A vast hidden space, more than 50 feet above the Abbey’s floor is set to open to the public later this year.
Following several years of work converting the space, which was often used for storage, Westminster Abbey says that the space will open to the public on 11th June 2018, as a new exhibition area.
The medieval Triforium, as the space is formally called, will display the treasures from the Abbey’s collection and tell the story of its thousand-year history.
Once described as offering the ‘best view in Europe’ by English poet John Betjeman, the Triforium has never before been open to the public.
Visitors will reach the Jubilee Galleries through a new tower, housing a staircase and lift. Named as the Weston Tower, this first major addition to the Abbey church since 1745 will offer previously unseen views of the Palace of Westminster.
The Weston Tower, designed by Ptolemy Dean, the Abbey’s Surveyor of the Fabric (Consultant Architect), is outside Poets’ Corner, tucked between the Abbey’s thirteenth century Chapter House and sixteenth century Lady Chapel. The design takes inspiration from a pattern often found in the Abbey: a star shape derived from two rotating squares. Built using a mix of traditional and new materials, the tower is sympathetic to the Abbey’s building style.
The exhibition been designed by MUMA, and tells the story of Westminster Abbey through 300 objects in four themes:
Building Westminster Abbey charts the foundations of the first Benedictine monastery in AD 960, through its life as Edward the Confessor’s Church, and the extensive repair programme during Sir Christopher Wren’s role as Surveyor of the Fabric (1698 – 1723). Visitors are able to see for the first time a Column Capital from the cloister of St Edward the Confessor’s Church (around 1100), along with an intricate scale model of Westminster Abbey (1714-16) commissioned by Sir Christopher Wren with a massive central spire which was planned, but never built.
Worship and Daily Life gives insight into the life of a working church with daily worship at its heart. Artefacts demonstrating the long history of worship in the building include The Westminster Retable, (1259 – 69) the oldest surviving altarpiece in England from Henry III’s Abbey, and the Litlyngton Missal, an illuminated 14th century service book made for the Abbey’s high altar.
Westminster Abbey and the Monarchy looks at its special relationship with the Crown.

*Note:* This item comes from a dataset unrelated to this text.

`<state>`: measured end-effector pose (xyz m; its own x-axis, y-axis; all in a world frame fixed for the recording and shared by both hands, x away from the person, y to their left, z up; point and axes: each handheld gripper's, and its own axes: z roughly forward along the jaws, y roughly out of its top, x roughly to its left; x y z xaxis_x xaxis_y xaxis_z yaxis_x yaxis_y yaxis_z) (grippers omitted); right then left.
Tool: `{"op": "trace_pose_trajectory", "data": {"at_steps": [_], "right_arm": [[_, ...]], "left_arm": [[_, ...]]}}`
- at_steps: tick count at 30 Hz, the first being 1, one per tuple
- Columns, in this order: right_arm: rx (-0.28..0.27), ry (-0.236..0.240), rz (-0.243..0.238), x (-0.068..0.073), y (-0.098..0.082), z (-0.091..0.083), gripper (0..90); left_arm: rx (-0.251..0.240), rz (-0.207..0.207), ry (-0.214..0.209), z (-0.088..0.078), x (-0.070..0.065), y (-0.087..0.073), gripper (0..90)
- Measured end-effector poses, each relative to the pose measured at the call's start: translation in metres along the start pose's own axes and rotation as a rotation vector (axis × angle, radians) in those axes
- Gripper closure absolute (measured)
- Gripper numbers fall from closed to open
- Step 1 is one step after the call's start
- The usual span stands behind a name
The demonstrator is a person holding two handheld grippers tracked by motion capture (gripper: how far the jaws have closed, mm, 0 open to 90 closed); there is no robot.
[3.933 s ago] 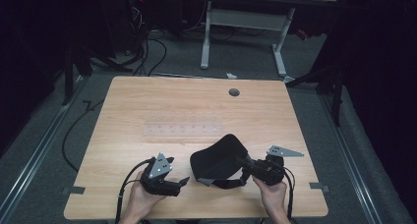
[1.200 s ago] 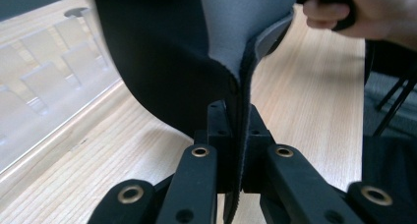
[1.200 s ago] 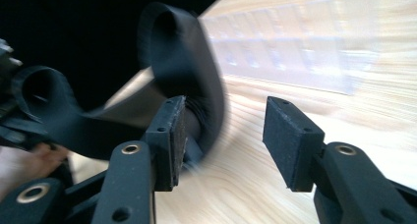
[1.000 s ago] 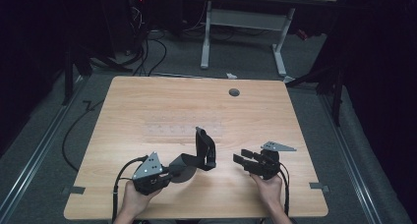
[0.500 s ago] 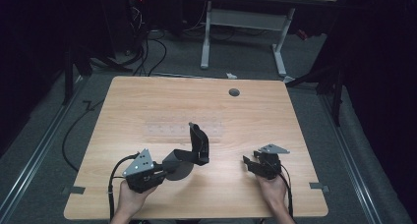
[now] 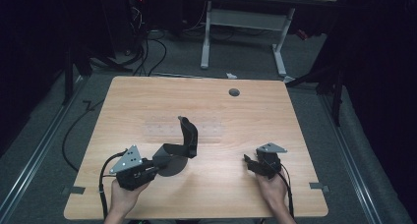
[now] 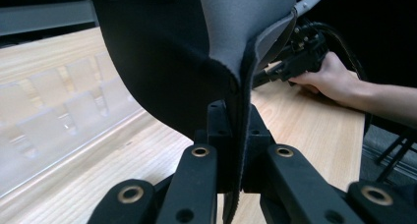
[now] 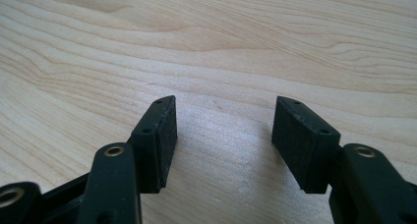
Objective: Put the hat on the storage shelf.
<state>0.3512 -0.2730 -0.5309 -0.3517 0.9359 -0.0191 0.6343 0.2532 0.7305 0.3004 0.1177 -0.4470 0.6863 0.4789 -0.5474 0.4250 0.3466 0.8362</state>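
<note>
A floppy black pad with a grey underside [image 6: 184,141] stands curled up off the wooden table [image 6: 275,121], left of centre. My left gripper [image 6: 158,161] is shut on its lower edge; in the left gripper view the jaws [image 7: 235,130] pinch the pad's seam and the pad [image 7: 167,62] rises in front of the camera. My right gripper [image 6: 247,161] rests at the near right, apart from the pad. Its jaws [image 8: 223,135] have just been opening and stand open over bare wood, nothing between them. The left gripper view also catches the right gripper [image 7: 300,54] and its hand [image 7: 334,81] behind the pad.
A round cable hole [image 6: 234,92] sits near the table's far edge. A faint clear ribbed strip [image 6: 167,128] lies across the table's middle, just beyond the pad. Behind the table stand a white desk frame [image 6: 206,37] and floor cables [image 6: 147,47].
Both grippers once held the pad; now the left one alone has it. Over the last second the left hand carried it leftward, and the right gripper drew back to the right, jaws wider.
</note>
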Motion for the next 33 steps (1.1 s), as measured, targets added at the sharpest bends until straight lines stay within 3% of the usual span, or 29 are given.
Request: {"op": "trace_pose_trajectory", "data": {"at_steps": [9,33], "right_arm": [[0.001,0.0,0.003,0.0,0.0,0.0,41.7],[0.002,0.002,0.0,0.0,0.001,0.001,40.6]], "left_arm": [[-0.041,0.016,0.001,-0.005,0.003,0.016,87.0],[-0.115,0.046,0.083,0.0,0.024,0.047,86.9]]}}
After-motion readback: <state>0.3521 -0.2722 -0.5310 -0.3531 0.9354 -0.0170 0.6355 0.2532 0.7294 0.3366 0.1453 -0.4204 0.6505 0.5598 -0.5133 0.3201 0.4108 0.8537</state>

The Abbey, a Royal Peculiar under the direct authority of the Monarch, has been the Coronation church since 1066. Mary II’s Coronation Chair (1689), created for William III and Mary II’s joint coronation (the only joint coronation in English history), is on display as is the marriage licence of The Duke and Duchess of Cambridge (2011).
The Abbey and National Memory shows how Westminster Abbey has developed into a place of commemoration and remembrance. As well as kings and queens, many notable Britons such as Geoffrey Chaucer and Sir Isaac Newton are buried and memorialised here. Since 11 November 1920 the Abbey has also become a particular focus for Remembrance following the burial of the Unknown Warrior. Three early guidebooks, including The Gigantick History of Westminster Abbey, which was designed for children in 1742, reveal the Abbey’s special place in the heart of the nation from a much earlier time.